To do – Range to reproduce from the entries below: the line with "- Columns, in", the line with "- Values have", and every line in between. Give them exactly and give nothing else.

-----

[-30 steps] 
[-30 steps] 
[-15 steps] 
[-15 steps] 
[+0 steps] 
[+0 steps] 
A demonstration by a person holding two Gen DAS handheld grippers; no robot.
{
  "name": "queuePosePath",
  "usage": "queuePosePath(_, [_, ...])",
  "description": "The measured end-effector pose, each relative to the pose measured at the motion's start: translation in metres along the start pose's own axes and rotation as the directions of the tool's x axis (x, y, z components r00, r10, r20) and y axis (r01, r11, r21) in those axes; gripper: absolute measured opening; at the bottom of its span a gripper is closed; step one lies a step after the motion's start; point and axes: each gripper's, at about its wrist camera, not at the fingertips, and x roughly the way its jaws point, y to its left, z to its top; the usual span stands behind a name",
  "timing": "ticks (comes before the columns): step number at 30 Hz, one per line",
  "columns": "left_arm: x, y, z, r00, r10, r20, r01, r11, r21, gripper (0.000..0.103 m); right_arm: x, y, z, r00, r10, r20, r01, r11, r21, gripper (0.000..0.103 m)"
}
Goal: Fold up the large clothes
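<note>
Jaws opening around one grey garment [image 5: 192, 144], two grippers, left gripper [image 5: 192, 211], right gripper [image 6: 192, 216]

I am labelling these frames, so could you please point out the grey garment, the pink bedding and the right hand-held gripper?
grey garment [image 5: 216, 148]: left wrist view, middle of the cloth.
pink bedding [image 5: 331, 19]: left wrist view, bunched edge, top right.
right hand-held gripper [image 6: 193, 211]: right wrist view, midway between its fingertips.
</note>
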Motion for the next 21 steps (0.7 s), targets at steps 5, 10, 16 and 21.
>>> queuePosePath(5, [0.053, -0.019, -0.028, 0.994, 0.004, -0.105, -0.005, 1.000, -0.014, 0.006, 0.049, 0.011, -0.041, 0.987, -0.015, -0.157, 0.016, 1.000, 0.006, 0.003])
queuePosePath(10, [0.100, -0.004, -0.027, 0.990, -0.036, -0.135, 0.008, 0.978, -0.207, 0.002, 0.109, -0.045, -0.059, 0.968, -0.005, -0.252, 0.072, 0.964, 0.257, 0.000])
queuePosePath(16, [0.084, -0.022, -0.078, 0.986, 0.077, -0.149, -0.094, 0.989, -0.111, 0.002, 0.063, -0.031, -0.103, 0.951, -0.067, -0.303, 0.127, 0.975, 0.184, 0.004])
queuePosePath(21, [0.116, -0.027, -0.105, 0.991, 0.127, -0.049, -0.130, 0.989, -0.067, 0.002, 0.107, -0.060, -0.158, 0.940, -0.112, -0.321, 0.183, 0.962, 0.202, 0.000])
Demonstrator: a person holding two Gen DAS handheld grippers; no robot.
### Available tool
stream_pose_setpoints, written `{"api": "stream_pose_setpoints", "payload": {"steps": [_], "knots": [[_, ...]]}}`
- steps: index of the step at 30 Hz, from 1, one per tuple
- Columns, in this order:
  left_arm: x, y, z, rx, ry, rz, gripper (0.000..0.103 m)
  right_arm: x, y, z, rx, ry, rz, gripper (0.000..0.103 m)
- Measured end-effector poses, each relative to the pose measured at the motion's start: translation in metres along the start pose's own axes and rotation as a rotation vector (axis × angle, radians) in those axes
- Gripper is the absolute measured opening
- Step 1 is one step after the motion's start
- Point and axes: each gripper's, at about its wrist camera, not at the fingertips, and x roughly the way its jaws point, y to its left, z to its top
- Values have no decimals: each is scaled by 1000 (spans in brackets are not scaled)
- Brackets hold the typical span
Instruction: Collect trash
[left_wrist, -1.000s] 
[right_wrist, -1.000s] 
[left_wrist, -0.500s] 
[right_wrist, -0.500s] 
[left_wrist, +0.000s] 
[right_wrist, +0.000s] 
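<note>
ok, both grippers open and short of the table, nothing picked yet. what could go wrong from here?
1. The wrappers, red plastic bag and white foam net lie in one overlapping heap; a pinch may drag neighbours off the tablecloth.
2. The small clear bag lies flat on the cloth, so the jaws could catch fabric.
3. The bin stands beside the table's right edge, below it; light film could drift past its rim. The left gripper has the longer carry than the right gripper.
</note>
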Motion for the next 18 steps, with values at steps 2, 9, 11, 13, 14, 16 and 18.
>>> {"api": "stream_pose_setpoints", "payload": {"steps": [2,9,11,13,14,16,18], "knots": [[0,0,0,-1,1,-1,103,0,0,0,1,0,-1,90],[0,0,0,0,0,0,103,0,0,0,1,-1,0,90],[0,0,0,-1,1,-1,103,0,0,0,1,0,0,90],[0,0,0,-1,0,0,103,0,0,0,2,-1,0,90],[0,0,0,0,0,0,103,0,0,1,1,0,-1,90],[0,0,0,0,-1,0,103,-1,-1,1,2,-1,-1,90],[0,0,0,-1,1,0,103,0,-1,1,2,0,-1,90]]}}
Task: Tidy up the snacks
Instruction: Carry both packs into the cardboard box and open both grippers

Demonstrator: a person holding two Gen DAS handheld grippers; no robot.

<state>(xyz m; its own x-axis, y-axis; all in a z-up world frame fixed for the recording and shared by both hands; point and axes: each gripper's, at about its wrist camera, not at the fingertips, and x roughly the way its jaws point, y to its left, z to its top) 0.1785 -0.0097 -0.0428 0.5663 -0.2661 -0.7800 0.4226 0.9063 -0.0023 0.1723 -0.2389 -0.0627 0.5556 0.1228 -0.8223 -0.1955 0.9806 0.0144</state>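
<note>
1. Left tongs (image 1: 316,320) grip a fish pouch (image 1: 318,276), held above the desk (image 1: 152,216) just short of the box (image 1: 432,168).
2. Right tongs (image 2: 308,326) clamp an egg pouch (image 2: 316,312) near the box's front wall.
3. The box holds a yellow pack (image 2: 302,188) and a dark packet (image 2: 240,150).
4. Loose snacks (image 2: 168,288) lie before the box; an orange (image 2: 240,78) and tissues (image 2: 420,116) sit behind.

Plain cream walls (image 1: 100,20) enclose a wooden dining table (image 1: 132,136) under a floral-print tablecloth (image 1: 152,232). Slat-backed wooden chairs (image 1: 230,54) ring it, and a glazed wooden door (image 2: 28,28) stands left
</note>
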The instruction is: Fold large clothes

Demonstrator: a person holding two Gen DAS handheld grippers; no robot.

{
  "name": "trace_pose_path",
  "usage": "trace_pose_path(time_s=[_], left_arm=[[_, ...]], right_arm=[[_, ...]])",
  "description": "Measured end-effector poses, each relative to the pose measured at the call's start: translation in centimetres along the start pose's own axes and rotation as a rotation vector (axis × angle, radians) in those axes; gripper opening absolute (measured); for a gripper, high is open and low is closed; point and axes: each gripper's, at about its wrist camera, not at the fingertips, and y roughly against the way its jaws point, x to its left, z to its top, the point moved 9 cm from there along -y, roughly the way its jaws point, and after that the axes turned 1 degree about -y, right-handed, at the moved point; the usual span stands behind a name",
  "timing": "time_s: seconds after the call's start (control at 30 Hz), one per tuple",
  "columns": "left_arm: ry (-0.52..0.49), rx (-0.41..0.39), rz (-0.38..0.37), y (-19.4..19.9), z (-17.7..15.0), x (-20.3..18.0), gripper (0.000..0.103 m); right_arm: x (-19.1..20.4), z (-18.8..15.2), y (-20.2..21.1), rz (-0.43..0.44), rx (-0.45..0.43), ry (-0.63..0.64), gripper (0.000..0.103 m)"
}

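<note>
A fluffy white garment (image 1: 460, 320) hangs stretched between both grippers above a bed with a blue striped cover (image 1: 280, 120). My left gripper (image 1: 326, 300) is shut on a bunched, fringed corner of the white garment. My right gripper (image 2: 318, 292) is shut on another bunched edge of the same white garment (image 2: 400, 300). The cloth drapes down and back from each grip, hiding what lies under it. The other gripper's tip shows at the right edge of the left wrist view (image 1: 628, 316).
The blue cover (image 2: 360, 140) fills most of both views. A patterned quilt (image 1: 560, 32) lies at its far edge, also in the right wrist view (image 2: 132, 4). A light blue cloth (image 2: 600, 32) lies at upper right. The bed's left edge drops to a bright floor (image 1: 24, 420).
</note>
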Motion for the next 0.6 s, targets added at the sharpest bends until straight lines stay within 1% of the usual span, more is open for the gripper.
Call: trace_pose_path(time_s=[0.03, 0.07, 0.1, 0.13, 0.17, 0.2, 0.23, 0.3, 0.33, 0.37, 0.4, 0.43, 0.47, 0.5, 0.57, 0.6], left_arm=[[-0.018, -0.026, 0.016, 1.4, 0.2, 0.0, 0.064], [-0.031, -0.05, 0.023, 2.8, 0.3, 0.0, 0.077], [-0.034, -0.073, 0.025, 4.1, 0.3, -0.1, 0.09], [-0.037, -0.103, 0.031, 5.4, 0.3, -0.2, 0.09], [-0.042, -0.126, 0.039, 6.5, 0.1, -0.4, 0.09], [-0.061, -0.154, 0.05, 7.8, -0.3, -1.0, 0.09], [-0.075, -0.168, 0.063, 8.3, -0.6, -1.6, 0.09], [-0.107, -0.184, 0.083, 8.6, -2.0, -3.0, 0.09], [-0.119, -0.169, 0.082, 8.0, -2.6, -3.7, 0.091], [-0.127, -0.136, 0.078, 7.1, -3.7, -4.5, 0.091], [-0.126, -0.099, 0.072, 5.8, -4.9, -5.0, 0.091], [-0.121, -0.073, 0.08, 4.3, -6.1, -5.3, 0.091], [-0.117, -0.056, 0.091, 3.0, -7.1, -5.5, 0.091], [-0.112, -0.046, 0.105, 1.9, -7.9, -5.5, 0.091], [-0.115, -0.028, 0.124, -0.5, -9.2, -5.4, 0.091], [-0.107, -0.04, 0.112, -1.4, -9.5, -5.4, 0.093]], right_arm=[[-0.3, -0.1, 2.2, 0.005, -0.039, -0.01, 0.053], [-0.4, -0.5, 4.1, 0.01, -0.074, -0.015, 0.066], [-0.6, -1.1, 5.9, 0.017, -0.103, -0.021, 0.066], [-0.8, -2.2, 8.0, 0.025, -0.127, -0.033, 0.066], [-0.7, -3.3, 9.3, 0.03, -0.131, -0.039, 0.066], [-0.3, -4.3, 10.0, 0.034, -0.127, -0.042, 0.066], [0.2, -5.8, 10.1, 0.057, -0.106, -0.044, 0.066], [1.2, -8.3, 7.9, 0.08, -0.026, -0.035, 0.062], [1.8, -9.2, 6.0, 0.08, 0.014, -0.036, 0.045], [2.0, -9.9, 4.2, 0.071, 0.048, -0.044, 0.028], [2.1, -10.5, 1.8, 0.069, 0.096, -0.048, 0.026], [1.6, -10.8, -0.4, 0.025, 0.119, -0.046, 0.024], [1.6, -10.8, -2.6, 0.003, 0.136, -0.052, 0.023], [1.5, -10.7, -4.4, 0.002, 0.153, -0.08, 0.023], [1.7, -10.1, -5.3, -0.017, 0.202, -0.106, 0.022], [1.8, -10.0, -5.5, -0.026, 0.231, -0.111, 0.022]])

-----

Answer space –
- Columns, in this order:
  left_arm: x, y, z, rx, ry, rz, gripper (0.000..0.103 m)
  right_arm: x, y, z, rx, ry, rz, gripper (0.000..0.103 m)
- Measured end-effector poses, each relative to the pose measured at the motion's start: translation in metres along the start pose's own axes and rotation as a rotation vector (axis × angle, radians) in those axes
- Gripper is the absolute measured opening
- Step 1 is one step after the motion's start
- Point and axes: each gripper's, at about its wrist camera, not at the fingertips, and x roughly the way its jaws point, y to its left, z to its top
- Values have no decimals: each is scaled by 1000 (spans in brackets are not scaled)

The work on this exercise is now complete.